# Supplied data:
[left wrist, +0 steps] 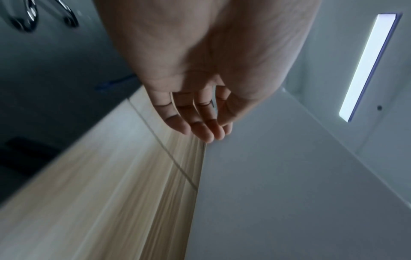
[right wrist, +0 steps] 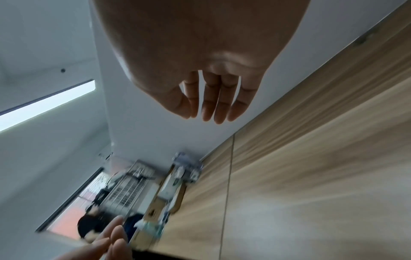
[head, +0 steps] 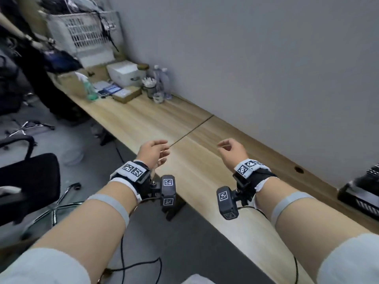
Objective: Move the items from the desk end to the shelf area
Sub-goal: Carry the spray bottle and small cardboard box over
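Note:
Both hands hover empty over the middle of a long wooden desk (head: 155, 124). My left hand (head: 158, 150) has relaxed fingers, palm turned inward. My right hand (head: 227, 147) is loosely curled and holds nothing. At the far end of the desk stands a cluster of items: a green spray bottle (head: 89, 89), a white box (head: 124, 73), flat cardboard boxes (head: 127, 94), clear water bottles (head: 162, 80) and a cup of white sticks (head: 149, 84). In the right wrist view this cluster (right wrist: 175, 186) is blurred, far beyond the right hand's fingers (right wrist: 219, 103). The left wrist view shows straight fingers (left wrist: 200, 121) above bare desk.
A white laundry basket (head: 82, 31) and dark bags (head: 59, 60) pile up beyond the desk end. A black office chair (head: 26, 185) stands at the left on the floor. A black device (head: 361, 191) sits on the desk at the right edge. A grey wall (head: 266, 58) runs along the desk.

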The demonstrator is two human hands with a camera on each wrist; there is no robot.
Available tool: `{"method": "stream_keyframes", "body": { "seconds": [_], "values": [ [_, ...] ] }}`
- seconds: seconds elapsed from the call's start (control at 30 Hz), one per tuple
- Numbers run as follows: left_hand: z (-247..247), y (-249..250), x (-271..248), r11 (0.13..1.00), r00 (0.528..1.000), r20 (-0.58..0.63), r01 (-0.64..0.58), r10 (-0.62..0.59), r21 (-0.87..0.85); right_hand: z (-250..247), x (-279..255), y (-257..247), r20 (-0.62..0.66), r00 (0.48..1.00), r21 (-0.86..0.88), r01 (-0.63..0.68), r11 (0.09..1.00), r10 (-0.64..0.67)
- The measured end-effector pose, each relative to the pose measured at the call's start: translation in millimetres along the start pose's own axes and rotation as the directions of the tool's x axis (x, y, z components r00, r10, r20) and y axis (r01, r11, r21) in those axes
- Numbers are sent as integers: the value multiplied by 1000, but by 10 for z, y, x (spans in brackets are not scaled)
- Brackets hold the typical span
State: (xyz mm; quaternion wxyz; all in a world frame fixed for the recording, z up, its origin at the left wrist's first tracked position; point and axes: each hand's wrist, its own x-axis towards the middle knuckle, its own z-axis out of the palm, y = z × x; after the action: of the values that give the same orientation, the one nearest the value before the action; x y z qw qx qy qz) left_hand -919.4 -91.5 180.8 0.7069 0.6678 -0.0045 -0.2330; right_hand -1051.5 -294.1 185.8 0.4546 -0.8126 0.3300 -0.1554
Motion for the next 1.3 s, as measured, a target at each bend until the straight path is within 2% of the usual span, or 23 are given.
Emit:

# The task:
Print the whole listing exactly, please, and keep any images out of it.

# Solution below:
[left wrist, +0 steps] 
[right wrist, +0 steps] 
[head, +0 steps] 
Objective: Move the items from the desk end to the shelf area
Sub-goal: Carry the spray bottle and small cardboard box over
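Note:
Both hands hover empty over the middle of a long wooden desk (head: 155, 124). My left hand (head: 158, 150) has relaxed fingers, palm turned inward. My right hand (head: 227, 147) is loosely curled and holds nothing. At the far end of the desk stands a cluster of items: a green spray bottle (head: 89, 89), a white box (head: 124, 73), flat cardboard boxes (head: 127, 94), clear water bottles (head: 162, 80) and a cup of white sticks (head: 149, 84). In the right wrist view this cluster (right wrist: 175, 186) is blurred, far beyond the right hand's fingers (right wrist: 219, 103). The left wrist view shows straight fingers (left wrist: 200, 121) above bare desk.
A white laundry basket (head: 82, 31) and dark bags (head: 59, 60) pile up beyond the desk end. A black office chair (head: 26, 185) stands at the left on the floor. A black device (head: 361, 191) sits on the desk at the right edge. A grey wall (head: 266, 58) runs along the desk.
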
The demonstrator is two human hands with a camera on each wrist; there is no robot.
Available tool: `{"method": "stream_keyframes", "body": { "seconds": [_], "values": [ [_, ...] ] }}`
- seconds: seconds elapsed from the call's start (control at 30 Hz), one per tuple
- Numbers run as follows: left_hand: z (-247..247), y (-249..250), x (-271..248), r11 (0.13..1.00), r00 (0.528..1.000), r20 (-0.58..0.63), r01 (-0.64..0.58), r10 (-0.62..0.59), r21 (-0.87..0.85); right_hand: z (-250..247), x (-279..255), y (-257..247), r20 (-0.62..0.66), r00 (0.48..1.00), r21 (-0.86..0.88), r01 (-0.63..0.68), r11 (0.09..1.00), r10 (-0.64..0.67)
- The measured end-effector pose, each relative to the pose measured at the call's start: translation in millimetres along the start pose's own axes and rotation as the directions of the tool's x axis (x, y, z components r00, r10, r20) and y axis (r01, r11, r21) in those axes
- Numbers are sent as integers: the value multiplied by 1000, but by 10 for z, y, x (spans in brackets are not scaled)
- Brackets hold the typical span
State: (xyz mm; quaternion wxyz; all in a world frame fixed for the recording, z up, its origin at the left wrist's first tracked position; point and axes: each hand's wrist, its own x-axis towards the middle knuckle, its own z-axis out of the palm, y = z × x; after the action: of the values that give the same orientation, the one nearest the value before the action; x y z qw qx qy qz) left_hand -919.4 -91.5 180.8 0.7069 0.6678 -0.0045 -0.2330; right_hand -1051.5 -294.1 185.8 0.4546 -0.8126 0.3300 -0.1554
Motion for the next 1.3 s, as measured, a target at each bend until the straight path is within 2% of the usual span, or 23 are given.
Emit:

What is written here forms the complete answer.